One of Cheney's responsibilities was managing the US-Israeli relationship on war issues. A secure communications line was set up between the Pentagon and the Israeli Defense Force headquarters in Tel Aviv to facilitate that task. Cheney used the line, nicknamed "hammer rick," to notify Israeli Defense Minister Moshe Arens at the start of the war.

Sure enough, Iraq Scud missiles slammed into Israel. Mr. Arens picked up hammer rick on his end. He wanted his US counterpart to clear airspace into Iraq so his planes could retaliate. According to the former Cheney aide, the US Defense secretary "promised to make Scud hunting a high priority.
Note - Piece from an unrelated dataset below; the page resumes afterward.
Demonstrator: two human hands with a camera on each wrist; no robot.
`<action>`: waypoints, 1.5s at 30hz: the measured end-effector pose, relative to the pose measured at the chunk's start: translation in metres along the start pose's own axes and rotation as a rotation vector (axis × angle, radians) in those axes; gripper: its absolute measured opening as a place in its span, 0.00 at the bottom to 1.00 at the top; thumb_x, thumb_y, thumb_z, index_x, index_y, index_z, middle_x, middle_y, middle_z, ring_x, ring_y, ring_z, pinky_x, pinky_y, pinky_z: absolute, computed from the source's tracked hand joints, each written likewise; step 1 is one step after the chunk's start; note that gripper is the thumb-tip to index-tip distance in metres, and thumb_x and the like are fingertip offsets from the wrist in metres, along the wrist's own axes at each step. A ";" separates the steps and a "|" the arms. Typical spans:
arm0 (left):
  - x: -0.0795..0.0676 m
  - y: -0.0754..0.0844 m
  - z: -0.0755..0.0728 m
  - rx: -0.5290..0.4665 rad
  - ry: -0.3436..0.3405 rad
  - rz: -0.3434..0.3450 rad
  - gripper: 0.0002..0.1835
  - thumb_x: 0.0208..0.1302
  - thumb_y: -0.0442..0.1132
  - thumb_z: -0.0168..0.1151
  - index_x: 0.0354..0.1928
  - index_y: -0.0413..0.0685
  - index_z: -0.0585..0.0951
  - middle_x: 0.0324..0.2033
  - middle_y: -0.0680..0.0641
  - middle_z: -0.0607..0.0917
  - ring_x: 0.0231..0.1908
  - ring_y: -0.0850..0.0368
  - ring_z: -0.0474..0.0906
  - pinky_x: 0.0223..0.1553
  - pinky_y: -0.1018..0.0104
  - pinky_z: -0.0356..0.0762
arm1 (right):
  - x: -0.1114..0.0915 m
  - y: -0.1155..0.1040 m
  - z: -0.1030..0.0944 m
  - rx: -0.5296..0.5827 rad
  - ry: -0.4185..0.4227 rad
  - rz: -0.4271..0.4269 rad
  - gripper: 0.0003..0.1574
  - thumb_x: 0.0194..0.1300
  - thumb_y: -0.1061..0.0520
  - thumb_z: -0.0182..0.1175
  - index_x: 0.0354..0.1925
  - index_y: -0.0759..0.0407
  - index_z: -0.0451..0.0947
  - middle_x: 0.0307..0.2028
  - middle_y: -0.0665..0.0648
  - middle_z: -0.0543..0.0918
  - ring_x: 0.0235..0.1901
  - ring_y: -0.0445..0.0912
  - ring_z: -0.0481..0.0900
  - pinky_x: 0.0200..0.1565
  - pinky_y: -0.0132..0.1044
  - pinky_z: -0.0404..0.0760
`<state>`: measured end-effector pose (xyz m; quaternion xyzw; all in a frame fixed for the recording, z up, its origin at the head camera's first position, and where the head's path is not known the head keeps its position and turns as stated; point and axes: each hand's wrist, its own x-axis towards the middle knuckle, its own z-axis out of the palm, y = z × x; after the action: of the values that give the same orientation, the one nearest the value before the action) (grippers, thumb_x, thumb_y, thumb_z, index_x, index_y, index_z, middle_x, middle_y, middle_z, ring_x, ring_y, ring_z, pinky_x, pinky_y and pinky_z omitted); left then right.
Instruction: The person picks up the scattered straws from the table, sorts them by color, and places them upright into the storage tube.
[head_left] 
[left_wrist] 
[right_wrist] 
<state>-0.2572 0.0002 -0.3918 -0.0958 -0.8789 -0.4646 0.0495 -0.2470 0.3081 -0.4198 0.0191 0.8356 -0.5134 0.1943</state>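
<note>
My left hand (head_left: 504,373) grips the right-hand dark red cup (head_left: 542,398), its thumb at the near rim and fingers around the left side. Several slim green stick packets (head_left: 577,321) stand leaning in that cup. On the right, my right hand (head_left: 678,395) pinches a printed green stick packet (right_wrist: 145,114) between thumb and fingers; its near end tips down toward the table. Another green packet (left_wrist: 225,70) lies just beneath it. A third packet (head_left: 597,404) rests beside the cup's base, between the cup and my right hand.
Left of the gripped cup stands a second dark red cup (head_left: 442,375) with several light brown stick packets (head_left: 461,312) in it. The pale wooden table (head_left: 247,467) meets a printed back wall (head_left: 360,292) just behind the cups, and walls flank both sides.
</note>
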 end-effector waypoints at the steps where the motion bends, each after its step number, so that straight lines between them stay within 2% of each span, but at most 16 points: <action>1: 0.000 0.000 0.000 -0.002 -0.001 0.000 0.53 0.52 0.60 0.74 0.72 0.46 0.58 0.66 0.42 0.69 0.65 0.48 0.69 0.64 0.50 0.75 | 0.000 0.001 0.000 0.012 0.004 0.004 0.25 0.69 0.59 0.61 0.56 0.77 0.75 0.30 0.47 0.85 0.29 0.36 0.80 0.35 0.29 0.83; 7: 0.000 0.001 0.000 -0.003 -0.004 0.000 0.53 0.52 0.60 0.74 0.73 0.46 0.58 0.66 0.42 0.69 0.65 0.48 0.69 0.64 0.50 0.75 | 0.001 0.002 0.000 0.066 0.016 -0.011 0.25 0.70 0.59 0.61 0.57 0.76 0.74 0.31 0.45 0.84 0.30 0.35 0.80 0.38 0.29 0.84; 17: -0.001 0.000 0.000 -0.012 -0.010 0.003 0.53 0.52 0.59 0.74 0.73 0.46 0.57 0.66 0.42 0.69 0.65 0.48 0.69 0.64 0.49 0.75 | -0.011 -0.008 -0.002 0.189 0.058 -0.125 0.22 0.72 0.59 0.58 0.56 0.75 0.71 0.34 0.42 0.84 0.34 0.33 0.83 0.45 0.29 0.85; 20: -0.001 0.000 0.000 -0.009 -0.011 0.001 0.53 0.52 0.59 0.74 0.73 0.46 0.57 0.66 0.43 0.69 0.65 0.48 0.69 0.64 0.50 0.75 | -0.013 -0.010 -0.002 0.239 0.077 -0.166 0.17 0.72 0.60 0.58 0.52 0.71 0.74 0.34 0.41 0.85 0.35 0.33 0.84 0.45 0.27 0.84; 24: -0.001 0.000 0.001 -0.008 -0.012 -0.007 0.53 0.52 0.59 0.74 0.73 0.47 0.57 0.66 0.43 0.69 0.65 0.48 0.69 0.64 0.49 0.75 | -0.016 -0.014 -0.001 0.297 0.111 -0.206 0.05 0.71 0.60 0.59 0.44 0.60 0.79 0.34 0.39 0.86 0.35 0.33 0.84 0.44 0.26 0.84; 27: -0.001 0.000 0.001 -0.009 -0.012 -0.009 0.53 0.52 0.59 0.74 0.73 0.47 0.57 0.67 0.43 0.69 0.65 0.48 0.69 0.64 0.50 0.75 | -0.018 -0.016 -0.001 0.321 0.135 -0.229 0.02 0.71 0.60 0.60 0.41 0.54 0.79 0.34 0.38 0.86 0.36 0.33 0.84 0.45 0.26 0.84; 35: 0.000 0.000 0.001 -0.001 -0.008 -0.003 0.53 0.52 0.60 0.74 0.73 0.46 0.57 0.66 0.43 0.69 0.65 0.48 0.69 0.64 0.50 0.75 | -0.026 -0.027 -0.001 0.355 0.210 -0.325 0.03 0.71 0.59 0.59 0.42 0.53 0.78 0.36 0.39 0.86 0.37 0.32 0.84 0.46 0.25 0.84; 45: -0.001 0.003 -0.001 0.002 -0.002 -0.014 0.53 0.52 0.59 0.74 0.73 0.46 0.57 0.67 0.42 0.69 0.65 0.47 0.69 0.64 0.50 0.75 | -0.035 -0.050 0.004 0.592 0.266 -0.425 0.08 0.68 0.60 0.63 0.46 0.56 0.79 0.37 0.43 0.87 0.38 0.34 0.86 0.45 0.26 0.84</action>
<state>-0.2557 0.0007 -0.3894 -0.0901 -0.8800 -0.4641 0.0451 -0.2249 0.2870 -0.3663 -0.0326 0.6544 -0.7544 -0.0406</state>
He was able to persuade Israel to hold back and let the coalition take care of that" - though Cheney got plenty of backup from the secretary of State and Mr. Bush.

The tough agenda

Former ambassador Freeman cautions that while Cheney may have the Gulf War to his credit, "people in the region will judge him not by what he did back then, but by more than a year in office with this Bush administration."

Arab leaders blame the US for not engaging enough in the Israeli peace process, and for unfairly siding with the Israelis. More than anything, says Freeman, Cheney needs to work on restoring "seriously damaged" ties with Arab states.

This is definitely part of the mission, but given the secrecy surrounding the trip, it may be hard to determine exactly what the vice president accomplishes. Less than a week before his scheduled departure, the vice president's office, citing security reasons, refused to confirm his itinerary.

But here, too, the mark of the old Cheney is visible. He ferociously guards against leaks. Four months before the launch of Desert Storm, Air Force Chief Michael Dugan - a four-star general - talked at length with reporters on a trip to and from Saudi Arabia. In Cheney's opinion, General Dugan had revealed far too much about the administration's operational strategy against Hussein.

After working through his options on a legal pad, Cheney felt he had no choice. He fired him.